Второе. От всех отделов учёных надо отобрать по одному-два самых любопытствующих исследователя. Из тех, кто помоложе и ещё не имеет собственной семьи. Они составят отдел разведки при будущей армии. Разведчики будут пока заниматься поиском и исследованием тех мест, куда Гиперборея могла бы переселиться.
Третье. Как только мы получим от послов данные, ими должна заняться группа самых мощных, логически мыслящих стратегов, которые создадут нашу будущую армию и определят необходимую её численность. После этого объявим призыв. Желающие должны найтись. А если не найдутся, придётся огласить народу наше положение и объяснить, зачем нам нужны армия – для внешних битв и полиция – для внутренних следствий.
Четвёртое. Среди учёных надо отобрать людей, которые смогут создавать различное оружие и организовать его производство.
Есть и в-пятых, и в двадцать пятых, но перечисленным мы должны заняться немедленно.
А ещё того раньше, просто-таки немедленно, мы должны обратиться к служителям Храма и просить их попробовать поговорить с Небесами. Возможно ли хотя бы замедлить похолодание. А если невозможно, то выяснить, что нас ожидает и как нам следует действовать. Потому что если мы переселимся, то самым вероятным следствием будет полная потеря возможности хоть на мгновение Небо открыть. Потому что после связь будет утеряна совершенно. По крайней мере, с нашей стороны. Вероятие здесь – все сто возможностей из ста.

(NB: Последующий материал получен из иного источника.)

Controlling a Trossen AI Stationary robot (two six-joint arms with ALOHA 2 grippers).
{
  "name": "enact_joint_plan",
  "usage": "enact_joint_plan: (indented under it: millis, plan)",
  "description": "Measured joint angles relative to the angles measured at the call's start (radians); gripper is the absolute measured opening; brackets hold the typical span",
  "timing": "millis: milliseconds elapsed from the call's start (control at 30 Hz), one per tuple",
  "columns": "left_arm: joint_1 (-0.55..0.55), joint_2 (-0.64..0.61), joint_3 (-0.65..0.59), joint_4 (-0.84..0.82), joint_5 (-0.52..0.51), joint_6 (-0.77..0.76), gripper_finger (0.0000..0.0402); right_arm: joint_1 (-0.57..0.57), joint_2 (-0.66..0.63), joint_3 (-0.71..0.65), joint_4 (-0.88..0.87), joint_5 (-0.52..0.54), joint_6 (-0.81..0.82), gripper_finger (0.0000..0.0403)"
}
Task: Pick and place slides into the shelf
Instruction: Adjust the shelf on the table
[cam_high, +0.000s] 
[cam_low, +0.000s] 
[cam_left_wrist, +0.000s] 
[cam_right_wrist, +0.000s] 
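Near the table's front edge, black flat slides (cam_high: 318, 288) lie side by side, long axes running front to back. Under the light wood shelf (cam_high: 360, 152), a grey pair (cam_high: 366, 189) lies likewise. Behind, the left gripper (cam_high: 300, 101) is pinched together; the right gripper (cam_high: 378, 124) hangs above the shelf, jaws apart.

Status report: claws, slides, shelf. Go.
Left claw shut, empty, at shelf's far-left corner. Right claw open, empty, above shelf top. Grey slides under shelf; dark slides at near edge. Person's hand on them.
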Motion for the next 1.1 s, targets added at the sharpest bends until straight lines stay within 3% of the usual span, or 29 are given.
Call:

– Теперь, похоже, пора сказать и мне. – Это был Лар, учёный-политик, учитель и наставник Яра, возглавлявший отдел нажии (наблюдений за жизнью и обычаями). – Мне, то есть учёным нашего отдела, по роду занятий положено изучать все процессы, происходящие в обществе. Причины этих процессов, зарождение, течение и итоги. В нашей стране и в любых других. Вы, вероятно, не знаете, что наш отдел, политиков, я имею в виду, уже примерно три столетия, если не больше, постоянно собирает сведения об отношении к нам в тех странах, где есть наши представительства. И о поведении всех иноземцев, независимо от их статуса, проживающих или приезжающих на время, в нашей стране.
***
И у нас накопилось довольно много интересных наблюдений, выводы из которых могут вас очень удивить.
Если вкратце, то вот: нас во всех тех странах считают богатыми глупцами, не умеющими своё богатство ценить. А потому считается просто-таки святым долгом отнять – хитростью, обманом, подкупом (если можно было бы нас подкупить), любыми, включая самые подлые, средствами – эти богатства и увезти их в своих страны.
Одновременно нас считают очень умными – таких машин как у нас, в других странах нет и никогда не было.
Но воевать против нас пока никто не собирается – мы слишком далеко от ближайшей из этих стран. Между нами и ими – огромные пространства, населенные самыми различными, в том числе и опасными, животными. Да-да, животные бывают опасными, а вы разве не знали?
Все удивлённо переглянусь – вот это новость! Опасные животные? Как они могут быть опасны, если это добрейшие существа, обладающие способностью мыслить? Просто надо их язык знать!
– Я продолжу, – Лару оставалось сказать немного. – Вот и получается, что животные – наши невольные защитники. Причём все, независимо от размера. Но главное не это.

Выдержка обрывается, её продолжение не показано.